Allergen immunotherapy is effective in the treatment of allergic rhinitis and benefits may persist for several years after treatment has stopped.

It can modify the progression of allergic disease and may prevent the development of new allergies.

It is administered subcutaneously, but local routes of administration are in development.

Mode of Action

During immunotherapy, allergenic extracts are repeatedly administered to a patient in order to reduce the symptoms that are triggered by subsequent allergen exposure. The extract is given in gradually increasing doses (until a maximum maintenance dose is reached), leading to desensitisation. Both early-phase and late-phase responses to allergen challenge may also be inhibited.

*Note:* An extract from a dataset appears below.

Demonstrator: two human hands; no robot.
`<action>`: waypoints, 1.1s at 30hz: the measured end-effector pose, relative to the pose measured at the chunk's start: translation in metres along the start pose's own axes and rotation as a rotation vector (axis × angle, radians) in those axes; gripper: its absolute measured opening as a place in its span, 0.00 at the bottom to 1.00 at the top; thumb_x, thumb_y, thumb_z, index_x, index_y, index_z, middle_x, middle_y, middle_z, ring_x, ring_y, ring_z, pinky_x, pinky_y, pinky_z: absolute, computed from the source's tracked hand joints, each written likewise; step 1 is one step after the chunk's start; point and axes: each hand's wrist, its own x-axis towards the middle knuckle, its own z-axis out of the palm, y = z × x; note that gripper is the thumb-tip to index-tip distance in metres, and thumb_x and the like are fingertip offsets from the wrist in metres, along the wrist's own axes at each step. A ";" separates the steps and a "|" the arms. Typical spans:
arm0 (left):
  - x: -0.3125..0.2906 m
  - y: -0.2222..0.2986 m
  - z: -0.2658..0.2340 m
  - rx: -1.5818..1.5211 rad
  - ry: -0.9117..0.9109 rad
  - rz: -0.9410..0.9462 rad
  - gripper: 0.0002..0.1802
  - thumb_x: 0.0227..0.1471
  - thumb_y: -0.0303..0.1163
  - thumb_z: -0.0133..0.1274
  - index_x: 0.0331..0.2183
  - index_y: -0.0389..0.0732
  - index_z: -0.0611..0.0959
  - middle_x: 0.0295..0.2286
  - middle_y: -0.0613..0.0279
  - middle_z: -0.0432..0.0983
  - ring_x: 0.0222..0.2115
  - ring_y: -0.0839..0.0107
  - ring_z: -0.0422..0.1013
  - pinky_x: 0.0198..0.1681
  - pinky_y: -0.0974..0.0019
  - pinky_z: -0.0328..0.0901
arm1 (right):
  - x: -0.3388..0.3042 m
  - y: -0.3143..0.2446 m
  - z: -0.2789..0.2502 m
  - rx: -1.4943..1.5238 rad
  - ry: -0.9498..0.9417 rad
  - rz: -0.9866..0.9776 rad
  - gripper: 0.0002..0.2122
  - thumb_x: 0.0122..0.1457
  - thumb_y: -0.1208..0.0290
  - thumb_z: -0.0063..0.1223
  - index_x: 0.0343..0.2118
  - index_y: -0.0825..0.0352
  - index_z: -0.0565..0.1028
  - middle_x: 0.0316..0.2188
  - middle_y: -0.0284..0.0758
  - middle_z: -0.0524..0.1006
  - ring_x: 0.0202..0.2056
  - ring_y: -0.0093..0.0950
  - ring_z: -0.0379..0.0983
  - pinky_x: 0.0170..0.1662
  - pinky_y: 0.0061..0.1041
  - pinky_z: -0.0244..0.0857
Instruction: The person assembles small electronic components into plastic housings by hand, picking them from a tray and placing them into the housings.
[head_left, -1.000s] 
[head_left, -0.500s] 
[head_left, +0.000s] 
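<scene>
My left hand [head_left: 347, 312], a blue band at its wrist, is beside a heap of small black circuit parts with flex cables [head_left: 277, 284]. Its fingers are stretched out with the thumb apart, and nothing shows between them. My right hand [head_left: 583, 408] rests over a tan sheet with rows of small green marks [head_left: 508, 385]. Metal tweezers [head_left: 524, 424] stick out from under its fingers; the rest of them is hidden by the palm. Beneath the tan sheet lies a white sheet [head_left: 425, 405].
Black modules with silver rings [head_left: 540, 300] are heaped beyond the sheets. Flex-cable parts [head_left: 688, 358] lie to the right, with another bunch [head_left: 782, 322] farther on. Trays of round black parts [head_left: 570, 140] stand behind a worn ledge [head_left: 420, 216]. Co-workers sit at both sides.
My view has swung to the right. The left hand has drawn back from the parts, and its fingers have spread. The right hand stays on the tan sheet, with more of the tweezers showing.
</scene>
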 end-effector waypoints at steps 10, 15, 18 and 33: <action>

The mechanisms by which immunotherapy improves allergic rhinitis have not been completely elucidated, and many complex immune changes appear to be involved:

- Specific IgE antibody levels increase during the pollen season in people with seasonal allergic rhinitis, and return to baseline when the season ends. Allergen immunotherapy blunts this seasonal rise

- IgG antibodies increase following immunotherapy; it has been suggested that these may compete with IgE and block it binding to the antigen

- The inflammatory infiltrate of late phase responses may be inhibited, eg grass pollen immunotherapy inhibits the infiltration of CD4+ cells and eosinophils to the nasal mucosa

- Cytokines released by TH2 cells are thought to be involved in the inflammatory process in allergic rhinitis, and an excess of TH2 cells contributes to an allergic reaction. Immunotherapy may alter cytokine production by modifying the TH2 cell response

Efficacy of Immunotherapy

There have been over 40 placebo-controlled, double-blind studies on the use of subcutaneous immunotherapy (SIT) in rhinitis (primarily using pollen allergens, but also dust mite and mould allergens). The majority of these studies demonstrated efficacy of SIT compared with controls. A meta-analysis also concluded that specific immunotherapy is effective in the treatment of allergic rhinitis.

The benefits of SIT may persist for several years after discontinuation of treatment.

- Grass pollen immunotherapy taken for 3–4 years produced beneficial effects for at least a further 3 years

- In 40 asthmatic patients given dust mite immunotherapy for 12–96 months, 45% did not have further asthmatic or rhinitis symptoms for up to 3 years; the duration of treatment was related to the duration of the beneficial effects post-treatment

Immunotherapy may prevent the development of new sensitivities, particularly in children, as allergic sensitisation begins early in life (symptoms usually present within 10 years).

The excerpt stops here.